*WHAT IS BEING ASKED*:
From the entries below, copy every line that holds the word "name".

Items from a dataset
- Opening Delimiter -
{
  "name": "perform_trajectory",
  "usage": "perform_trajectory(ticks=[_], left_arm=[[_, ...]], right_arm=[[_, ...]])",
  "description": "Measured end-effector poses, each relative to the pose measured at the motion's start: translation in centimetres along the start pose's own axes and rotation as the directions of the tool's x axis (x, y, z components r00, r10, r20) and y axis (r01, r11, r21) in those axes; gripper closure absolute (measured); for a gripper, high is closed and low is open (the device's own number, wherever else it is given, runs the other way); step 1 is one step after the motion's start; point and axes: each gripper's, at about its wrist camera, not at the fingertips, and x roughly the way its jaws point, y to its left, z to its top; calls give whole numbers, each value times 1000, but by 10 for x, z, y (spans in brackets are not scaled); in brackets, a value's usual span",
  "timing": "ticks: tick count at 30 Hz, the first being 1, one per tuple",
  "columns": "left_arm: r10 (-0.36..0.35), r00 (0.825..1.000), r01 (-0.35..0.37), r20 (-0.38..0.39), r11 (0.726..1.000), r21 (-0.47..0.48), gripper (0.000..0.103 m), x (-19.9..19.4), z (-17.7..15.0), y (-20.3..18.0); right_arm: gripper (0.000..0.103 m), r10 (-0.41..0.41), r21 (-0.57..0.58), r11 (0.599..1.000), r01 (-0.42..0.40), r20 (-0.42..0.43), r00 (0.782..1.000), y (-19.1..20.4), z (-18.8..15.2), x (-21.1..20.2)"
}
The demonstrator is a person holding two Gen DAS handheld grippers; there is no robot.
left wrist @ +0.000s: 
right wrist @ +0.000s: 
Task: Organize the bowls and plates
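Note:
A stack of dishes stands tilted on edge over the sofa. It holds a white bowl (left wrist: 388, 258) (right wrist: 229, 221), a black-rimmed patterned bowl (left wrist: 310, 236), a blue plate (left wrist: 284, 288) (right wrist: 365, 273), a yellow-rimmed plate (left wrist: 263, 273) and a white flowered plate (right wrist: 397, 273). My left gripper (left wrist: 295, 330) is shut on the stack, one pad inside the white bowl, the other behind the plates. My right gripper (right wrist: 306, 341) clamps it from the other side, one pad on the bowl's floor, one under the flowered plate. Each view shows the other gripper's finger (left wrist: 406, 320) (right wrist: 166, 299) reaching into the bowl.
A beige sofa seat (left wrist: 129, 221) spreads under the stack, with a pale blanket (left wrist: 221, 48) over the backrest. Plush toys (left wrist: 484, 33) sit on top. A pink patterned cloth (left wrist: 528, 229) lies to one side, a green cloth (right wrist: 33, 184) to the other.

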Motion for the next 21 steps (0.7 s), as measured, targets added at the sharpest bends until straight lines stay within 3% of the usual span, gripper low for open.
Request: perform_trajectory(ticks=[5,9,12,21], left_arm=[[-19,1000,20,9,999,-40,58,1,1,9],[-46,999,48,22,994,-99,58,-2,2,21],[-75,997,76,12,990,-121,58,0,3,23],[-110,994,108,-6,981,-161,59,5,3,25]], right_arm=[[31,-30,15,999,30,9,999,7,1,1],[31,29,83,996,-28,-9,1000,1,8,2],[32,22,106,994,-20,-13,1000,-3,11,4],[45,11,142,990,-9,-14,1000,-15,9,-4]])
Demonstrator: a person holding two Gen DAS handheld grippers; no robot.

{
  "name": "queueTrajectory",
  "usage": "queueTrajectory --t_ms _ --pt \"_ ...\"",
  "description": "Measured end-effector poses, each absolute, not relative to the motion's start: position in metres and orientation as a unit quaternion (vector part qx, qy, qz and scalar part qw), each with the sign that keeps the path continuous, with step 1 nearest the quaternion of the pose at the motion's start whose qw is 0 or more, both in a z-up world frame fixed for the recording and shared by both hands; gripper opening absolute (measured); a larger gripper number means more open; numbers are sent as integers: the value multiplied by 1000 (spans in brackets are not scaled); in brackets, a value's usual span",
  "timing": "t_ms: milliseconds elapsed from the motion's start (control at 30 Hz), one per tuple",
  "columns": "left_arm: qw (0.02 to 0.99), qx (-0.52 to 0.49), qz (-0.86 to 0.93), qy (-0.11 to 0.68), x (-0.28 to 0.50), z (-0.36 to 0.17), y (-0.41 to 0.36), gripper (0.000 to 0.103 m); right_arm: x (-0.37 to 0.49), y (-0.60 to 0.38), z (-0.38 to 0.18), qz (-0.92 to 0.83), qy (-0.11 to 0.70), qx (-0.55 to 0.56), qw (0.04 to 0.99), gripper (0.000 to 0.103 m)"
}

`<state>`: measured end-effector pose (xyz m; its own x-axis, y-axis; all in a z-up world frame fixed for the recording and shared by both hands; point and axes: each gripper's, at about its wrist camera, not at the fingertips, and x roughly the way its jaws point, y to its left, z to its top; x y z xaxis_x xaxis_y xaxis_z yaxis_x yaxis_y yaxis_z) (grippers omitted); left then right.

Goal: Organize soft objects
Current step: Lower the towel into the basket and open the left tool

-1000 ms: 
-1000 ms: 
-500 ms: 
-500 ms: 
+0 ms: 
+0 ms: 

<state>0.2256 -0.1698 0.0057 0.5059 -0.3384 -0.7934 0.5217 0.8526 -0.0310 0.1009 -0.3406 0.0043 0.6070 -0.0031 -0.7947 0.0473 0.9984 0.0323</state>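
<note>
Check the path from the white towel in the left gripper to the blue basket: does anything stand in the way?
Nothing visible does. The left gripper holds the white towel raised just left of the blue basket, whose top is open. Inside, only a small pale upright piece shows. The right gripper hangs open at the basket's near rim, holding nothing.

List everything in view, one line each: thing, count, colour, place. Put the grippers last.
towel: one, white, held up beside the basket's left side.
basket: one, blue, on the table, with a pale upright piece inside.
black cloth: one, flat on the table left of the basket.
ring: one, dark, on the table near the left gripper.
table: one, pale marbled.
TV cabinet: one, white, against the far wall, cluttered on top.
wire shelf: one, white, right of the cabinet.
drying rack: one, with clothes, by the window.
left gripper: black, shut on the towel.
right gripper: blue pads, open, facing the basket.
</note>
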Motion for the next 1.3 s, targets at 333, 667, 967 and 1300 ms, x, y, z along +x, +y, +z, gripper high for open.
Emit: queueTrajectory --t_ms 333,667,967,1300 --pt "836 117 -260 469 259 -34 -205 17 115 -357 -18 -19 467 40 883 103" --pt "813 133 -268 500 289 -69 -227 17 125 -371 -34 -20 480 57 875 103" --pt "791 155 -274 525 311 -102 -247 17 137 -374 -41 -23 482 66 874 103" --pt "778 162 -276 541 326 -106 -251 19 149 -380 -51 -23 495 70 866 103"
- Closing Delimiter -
*SOLUTION TO THE EXERCISE*:
  "name": "perform_trajectory",
  "name": "queueTrajectory",

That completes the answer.